Pansy était loin d'apprécier sa condition, mais en totale décrochage scolaire elle se voyait mal reprendre ses étude et filer une vie banale. Non, la vie clandestine était faite pour elle. C'était son destin de remplacer Dean.
Mais en attendant Pansy était coincée dans un studio de la capitale à couper de la cocaïne. Un masque chirurgicale couvrait son visage de poupée déglinguée, laissant deux perles vertes dépasser. Ses mains expertes, elles aussi protégées par des gants en latex, s'occupaient minutieusement de faire leur travail habituel. Dean avait dit que ce week-end allait être mémorable et que tout devait être savamment prêt.
La sonnerie de son portable la sortie de ses pensées. Qui était l'idiot qui l'appelait ? Elle parierait sur cet abrutit de Lee Jordan, toujours à ne pas savoir quoi faire.

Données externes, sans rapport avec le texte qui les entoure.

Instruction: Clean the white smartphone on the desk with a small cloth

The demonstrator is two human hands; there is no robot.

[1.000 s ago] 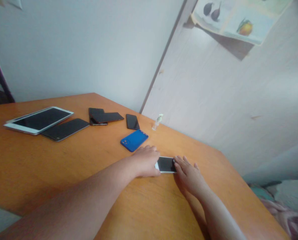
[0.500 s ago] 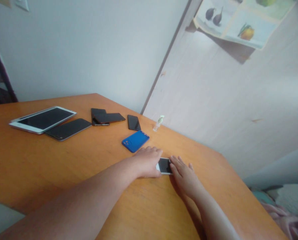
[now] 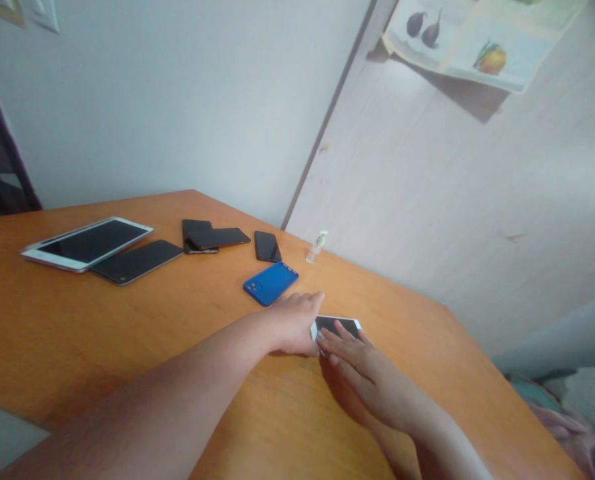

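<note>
A white phone [image 3: 353, 328] with a dark screen lies face up on the wooden table. My left hand [image 3: 293, 325] is at its left end, thumb on the near side and fingers on the far side, gripping that end. My right hand [image 3: 364, 370] reaches over the near edge of the phone, its fingers outstretched and somewhat apart above or on the screen; whether they press on it I cannot tell. Just beyond my left hand lies a blue phone case [image 3: 271, 283], its hollow side up.
Behind the case are a black phone [image 3: 267, 246] and a small clear pump bottle [image 3: 316, 247]. Farther left, two dark phones [image 3: 220, 237] overlap. A white tablet [image 3: 90, 243] rests partly on another dark phone [image 3: 140, 261]. Walls border the wooden table [image 3: 177, 320].
My right hand has shifted left and nearer to me across the phone, uncovering its right end. My left hand stays at the left end, its fingers slightly raised.
</note>
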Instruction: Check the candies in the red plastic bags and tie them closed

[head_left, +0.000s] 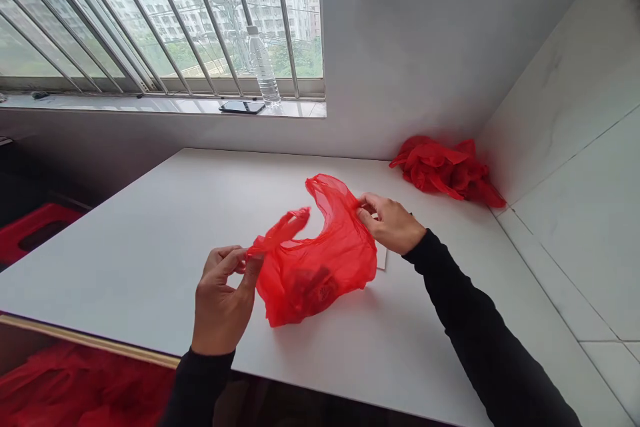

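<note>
A thin, see-through red plastic bag [320, 253] is stretched between my two hands above the white table. My left hand [225, 293] pinches one of its handles at the left. On the other side, my right hand [393, 220] grips the bag's upper right edge between thumb and fingers. Something darker shows through the film near the bottom of the bag; its kind is not clear. Behind the bag, by my right hand, the corner of a flat white item [381, 257] peeks out on the table.
Crumpled red bags [445, 170] lie at the table's back right corner by the tiled wall. More red plastic [85, 383] fills an open space below the front edge. A clear bottle [263, 70] and a phone [242, 107] rest on the windowsill. A red stool [37, 230] stands left.
</note>
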The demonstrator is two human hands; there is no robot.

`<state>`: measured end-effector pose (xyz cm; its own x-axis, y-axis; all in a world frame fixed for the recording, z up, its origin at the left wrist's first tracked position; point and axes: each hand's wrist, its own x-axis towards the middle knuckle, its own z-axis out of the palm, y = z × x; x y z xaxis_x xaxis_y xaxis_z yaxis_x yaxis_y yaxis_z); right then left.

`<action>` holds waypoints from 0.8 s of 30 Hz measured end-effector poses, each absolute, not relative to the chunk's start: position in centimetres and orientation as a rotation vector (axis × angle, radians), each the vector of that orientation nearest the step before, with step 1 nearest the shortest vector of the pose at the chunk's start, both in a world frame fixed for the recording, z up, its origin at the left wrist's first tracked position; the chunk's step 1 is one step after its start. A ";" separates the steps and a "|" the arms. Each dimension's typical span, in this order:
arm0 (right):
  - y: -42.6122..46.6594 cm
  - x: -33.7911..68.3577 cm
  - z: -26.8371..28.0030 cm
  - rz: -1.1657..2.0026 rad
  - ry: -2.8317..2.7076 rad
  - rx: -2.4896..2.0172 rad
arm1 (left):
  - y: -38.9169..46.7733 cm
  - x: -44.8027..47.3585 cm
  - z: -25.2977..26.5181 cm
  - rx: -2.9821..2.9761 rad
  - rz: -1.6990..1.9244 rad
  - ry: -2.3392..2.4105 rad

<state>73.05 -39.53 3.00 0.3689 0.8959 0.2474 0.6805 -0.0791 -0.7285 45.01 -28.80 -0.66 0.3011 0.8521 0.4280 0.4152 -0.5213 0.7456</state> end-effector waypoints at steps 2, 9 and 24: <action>-39.9 72.3 3.5 0.184 -1.291 -1.762 | -29.1 44.9 -0.1 1.972 1.106 1.137; -38.9 67.7 2.4 0.215 -1.917 -1.443 | -30.5 45.1 1.5 1.865 0.948 1.055; -40.5 65.6 3.8 0.012 -2.071 -1.770 | -32.6 46.3 2.0 2.257 1.321 1.081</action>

Soupirant de tout son être Pansy baissa son masque et retira son gant droit. Elle décrocha.
- Hallo ?
- Pans' ? C'est Blaise.
Elle se radoucie, Blaise était le genre de client à rarement appeler.
- Je suis pas dispo avant ce soir, va falloir attendre.
- C'est plus une faveur que j'ai à te faire.
Décidément cet appel prenait une tournure qu'elle n'avait pas l'habitude de gérer. Cependant elle ne raccrocha pas, attendant de voir ce que lui voulait son plus fidèle client.
- Dis-moi tout.
- Un pote à besoin de se faire oublier quelques temps. De bosser tranquille, si tu vois ce que je veux dire ?
Un long silence s'ensuivit, où Pansy réfléchissait si oui ou non elle aiderait Blaise, si cet acte en valait réellement la peine.
- C'est Drago. Mon pote blond. L'un de tes plus gros acheteur.
- Pour qui d'autre tu demanderais de l'aide, je me doutais bien que c'était cet abrutit.
Oui, Pansy avait la fâcheuse habitude d'appeler tout le monde abrutit.
- Qu'il vienne au Club ce soir, Dean aura du taf. Mais attention, c'est pas de tout repos.
- Je pense qu'il est prêt à prendre n'importe quoi.
- A ce soir Blaise.
- Prends soin de toi, Pans '.
Et elle raccrocha les idées en vrac. Dean cherchait toujours dans ce domaine là, et si elle se souvenait bien de Drago il avait la carrure parfaite pour convenir à son patron, ça amocherait peut-être sa gueule d'ange mais il en aurait pour son argent. Dean était très généreux, si on le lui rendait bien.